There are different techniques used for feature selection. - Use features with corelation (either positive or negative) with target - Train a model and select features with high importance - Use different feature selection algorithms
RFECV
Feature ranking with recursive feature elimination and cross-validated selection of the best number of features.
Given an external estimator that assigns weights to features (e.g., the coefficients of a linear model), recursive feature elimination (RFE) is to select features by recursively considering smaller and smaller sets of features. First, the estimator is trained on the initial set of features and the importance of each feature is obtained either through a coef_ attribute or through a featureimportances attribute. Then, the least important features are pruned from current set of features.That procedure is recursively repeated on the pruned set until the desired number of features to select is eventually reached.
RFECV performs RFE in a cross-validation loop to find the optimal number of features.
from sklearn.datasets import make_friedman1
from sklearn.feature_selection import RFECV
from sklearn.svm import SVR
Create a friedman1 dataset for regression. In this dataset inputs X are independent features uniformly distributed on the interval [0, 1]. The output y is computed using values of first 5 features. The rest of the features are independent of y.

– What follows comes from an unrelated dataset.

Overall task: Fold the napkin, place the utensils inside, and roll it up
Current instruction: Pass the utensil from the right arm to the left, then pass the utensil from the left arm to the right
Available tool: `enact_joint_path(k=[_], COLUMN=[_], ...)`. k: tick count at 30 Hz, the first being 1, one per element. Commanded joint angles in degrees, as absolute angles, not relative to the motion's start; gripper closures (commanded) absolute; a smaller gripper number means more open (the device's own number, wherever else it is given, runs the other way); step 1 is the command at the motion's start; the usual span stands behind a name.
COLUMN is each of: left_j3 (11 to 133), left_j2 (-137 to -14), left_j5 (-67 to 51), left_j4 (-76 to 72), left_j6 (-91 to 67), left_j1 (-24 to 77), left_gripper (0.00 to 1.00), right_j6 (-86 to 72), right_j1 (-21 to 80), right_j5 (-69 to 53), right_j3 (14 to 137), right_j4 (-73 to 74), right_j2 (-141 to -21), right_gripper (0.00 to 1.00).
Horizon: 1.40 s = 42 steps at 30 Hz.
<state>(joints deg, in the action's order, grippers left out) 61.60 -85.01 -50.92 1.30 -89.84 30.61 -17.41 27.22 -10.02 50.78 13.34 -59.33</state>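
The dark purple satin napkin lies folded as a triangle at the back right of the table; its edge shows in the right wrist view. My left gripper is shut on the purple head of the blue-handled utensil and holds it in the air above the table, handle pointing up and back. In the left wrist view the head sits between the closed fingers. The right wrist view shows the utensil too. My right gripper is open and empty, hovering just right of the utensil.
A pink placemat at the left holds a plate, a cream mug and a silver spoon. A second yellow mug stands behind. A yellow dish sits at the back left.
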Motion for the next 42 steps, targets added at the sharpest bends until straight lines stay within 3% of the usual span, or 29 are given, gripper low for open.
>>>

So the feature importance algorithm should tell us the same, i.e. only first five features are important.
X, y = make_friedman1(n_samples=50, n_features=10, random_state=0)
estimator = SVR(kernel="linear")
selector = RFECV(estimator, step=1, cv=5)
selector = selector.fit(X, y)
The mask of selected features
selector.support_
array([ True, True, True, True, True, False, False, False, False,
False])
Selection rank of features, 1 stands for best features
selector.ranking_
array([1, 1, 1, 1, 1, 6, 4, 3, 2, 5])